むしろこんな言葉をかけられたら、挫折や苦悩は他人のせいにしても仕方がないのではないでしょうか。
風が吹かない そんな場所でも
ぼくたちが走るなら 感じる事が出来る
吹くだろう風 なんて待つなよ
無いものをなげくより つくればいい 風だって…
出典: すべてへ/作詞:326 作曲:岡平健治
そして、サビではそれでも自分たちの道を信じて進んでいこうという強い気持ちが綴られていきます。
冒頭で表現した挫折や苦悩を壁に例え、それによって自分たちが進むべき方向を見失ってしまったり、進むことを阻まれていることを風が吹かない場所というフレーズで表現しています。

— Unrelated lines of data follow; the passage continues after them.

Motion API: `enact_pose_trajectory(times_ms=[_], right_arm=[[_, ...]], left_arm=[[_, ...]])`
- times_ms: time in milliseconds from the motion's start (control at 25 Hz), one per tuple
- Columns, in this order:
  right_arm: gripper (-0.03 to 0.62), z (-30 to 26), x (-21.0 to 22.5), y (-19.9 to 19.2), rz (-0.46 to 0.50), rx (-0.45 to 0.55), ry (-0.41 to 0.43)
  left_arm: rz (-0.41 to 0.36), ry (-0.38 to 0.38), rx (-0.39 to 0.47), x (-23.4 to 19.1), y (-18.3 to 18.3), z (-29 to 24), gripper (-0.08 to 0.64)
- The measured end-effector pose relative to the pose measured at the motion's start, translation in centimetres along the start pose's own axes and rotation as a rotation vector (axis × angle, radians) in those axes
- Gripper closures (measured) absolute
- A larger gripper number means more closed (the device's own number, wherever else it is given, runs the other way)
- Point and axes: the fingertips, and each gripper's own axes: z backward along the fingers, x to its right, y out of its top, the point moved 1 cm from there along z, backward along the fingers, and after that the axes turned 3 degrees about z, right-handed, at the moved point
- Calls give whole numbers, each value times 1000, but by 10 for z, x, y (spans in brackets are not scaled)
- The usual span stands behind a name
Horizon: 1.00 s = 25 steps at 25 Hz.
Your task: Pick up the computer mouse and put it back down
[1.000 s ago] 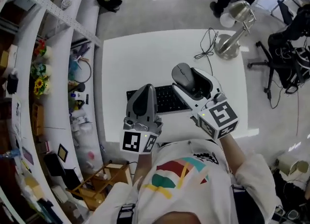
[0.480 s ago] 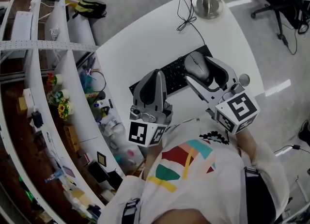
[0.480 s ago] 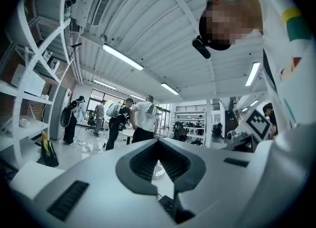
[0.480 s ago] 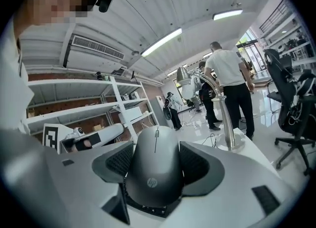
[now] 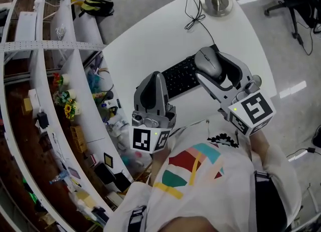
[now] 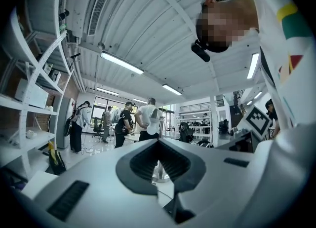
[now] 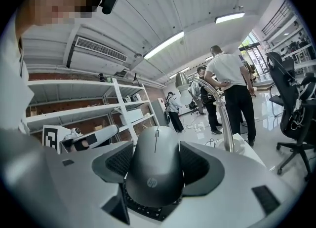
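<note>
**Mouse pinched in the right hand-held gripper at the keyboard's right end**

In the head view, a rack of shelves stands well to the left of the keyboard, which lies on the white table. The left hand-held gripper hangs at the keyboard's left end and points across the table. At the keyboard's right end, the right hand-held gripper has the computer mouse between its jaws. Beyond the keyboard, near the far table edge, stands a lamp base. A thin cable trails from there back toward the keyboard.

The head view shows the layout, but not how the jaws sit.

The left gripper view shows that gripper's jaws pressed together tip to tip with nothing pinched. A small gap lower down lets the lamp's stem show through. This view alone takes in a group of people standing far beyond the keyboard.

The right gripper view shows its jaws spread wide and pressing on both sides of the mouse. The scroll wheel is at the mouse's far end and the logo at its near end. The keyboard shows just beneath the mouse's near end, so the mouse is over the keyboard. No view shows whether it touches the keys.
</note>
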Motion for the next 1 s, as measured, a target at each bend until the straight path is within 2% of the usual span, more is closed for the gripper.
enact_pose_trajectory(times_ms=[120, 280, 440, 560, 720, 880, 1000], right_arm=[[288, -5, -5, -4, -7, -19, 19], [288, -13, -10, -12, -12, -47, 45], [288, -18, -12, -17, 5, -64, 82], [288, -20, -10, -21, 16, -92, 96], [288, -35, -17, -38, 55, -162, 143], [288, -54, -43, -75, 125, -300, 255], [288, -65, -76, -119, 211, -440, 426]], left_arm=[[49, 19, 36, -6, 5, 7, 515], [27, 71, 33, -16, 3, 12, 515], [41, 136, 52, -29, -1, 22, 515], [46, 205, 59, -40, -4, 38, 515], [61, 335, 63, -66, -16, 70, 515], [85, 463, 72, -91, -27, 108, 515], [109, 565, 79, -107, -34, 145, 515]])
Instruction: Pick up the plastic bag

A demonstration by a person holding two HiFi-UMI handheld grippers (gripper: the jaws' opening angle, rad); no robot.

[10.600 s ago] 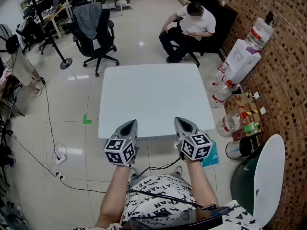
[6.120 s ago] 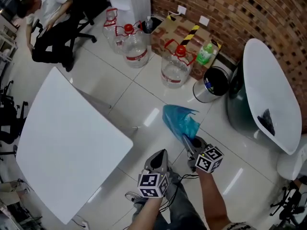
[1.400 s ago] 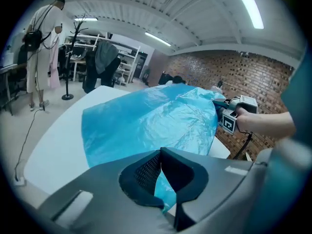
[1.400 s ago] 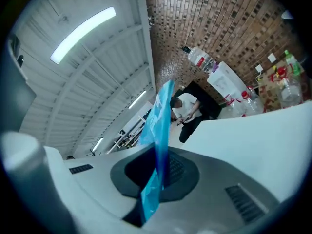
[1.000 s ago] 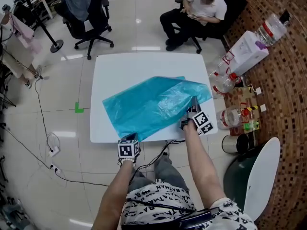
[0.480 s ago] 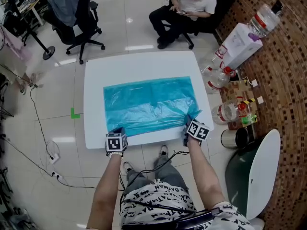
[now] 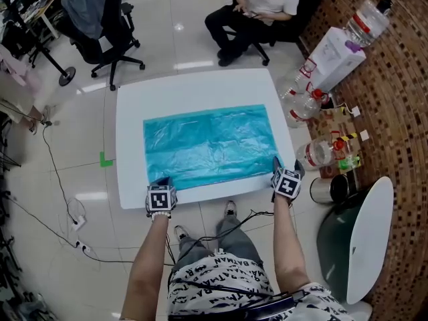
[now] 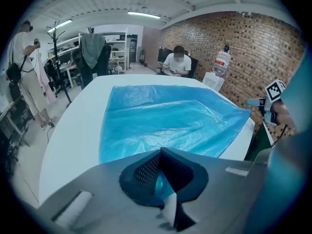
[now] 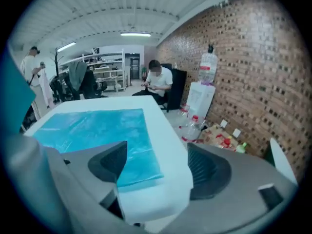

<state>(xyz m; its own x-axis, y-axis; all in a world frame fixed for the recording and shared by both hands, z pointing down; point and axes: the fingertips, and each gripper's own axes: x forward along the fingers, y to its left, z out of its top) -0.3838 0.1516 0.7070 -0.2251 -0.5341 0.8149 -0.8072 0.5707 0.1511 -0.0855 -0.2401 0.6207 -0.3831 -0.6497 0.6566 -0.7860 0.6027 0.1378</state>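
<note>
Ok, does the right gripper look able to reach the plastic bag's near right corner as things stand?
Probably yes. The right gripper sits at the edge of the table, jaws opening with nothing pinched; the near right corner of the plastic bag lies flat just ahead, unobstructed.

The blue plastic bag (image 7: 210, 144) lies spread out flat on the white table (image 7: 130, 99). It is thin, shiny and a bit wrinkly. Its long side runs along the near edge, close to the right edge.

The right gripper (image 7: 286, 167) has released the plastic bag (image 7: 210, 146) corner (jaws opening, nothing gripped), which now lies flat on the table (image 7: 130, 112).
</note>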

しかし、いつだって自分にとって今いる場所はスタートになり得ます。
壁を乗り越え、自分たちの足で走っていくことで、道は開けていくし、感じられなかったものを感じることができます。
挫折や苦悩を受け入れ、現状に慢心するのでは自分の世界を変えていくことはできません。
このように、すべては自分で始めていくことができるという強い希望が歌われた素敵な歌詞になっています。
愛する人へのエールに胸キュン♡
“たとえ どんなきつく 抱いたってひとつになど
なれないよ… なれないの…"
そんな君にいつか云ったよね?
“だからキスができる"って
出典: すべてへ/作詞:326 作曲:岡平健治
続いて、2番では夢の話から一転、恋愛の話に変わっていきます。
愛する人への力強い言葉からは、存在価値を見出すような想いを感じ取ることができます。
ここの歌詞のようにきつく抱くことで1つになれてしまうのであれば、自分も相手も区別が無く、どちらか1人がいればいいことになってしまいます。
しかし、それはできないからこそ、相手という存在が必要なのです。
その必要性を恋愛の一場面を使って表現し、リスナーにそのままでいてくれていんだよと投げかけてくれているように感じます。
“生まれてこなきゃ よかった"と
こごえるきみがいるなら
出典: すべてへ/作詞:326 作曲:岡平健治
ここの歌詞を見ると、やはりひとつ前のセクションの存在価値の解釈に納得がいくのではないでしょうか。
自分の必要性や存在価値に悩む人へ向けて届けている言葉だというのをここでしっかりと提示しています。
そして、それに続くようにサビへと入っていきます。
“きみが生きてる事がうれしい"
心からそう思う それだけで生きてける
君が抱える 弱さや痛み
そのすべて君だって 思うから 愛せるよ
出典: すべてへ/作詞:326 作曲:岡平健治
どんなに悩んでも迷っても苦しんでも、その苦悩はあなただけのものです。
それがあなたらしさであり、それでも日々を頑張っているあなたがいてくれることに感謝し、認めてくれるような歌詞になっています。
認めてもらうというのは、人にとってとても大事な気落ちではないでしょうか。
だからこそ、頑張ることができて、さらに前へと進んでいくことができます。
そんな風に、19らしい言葉で頑張っている人へエールを送るような歌詞になっています。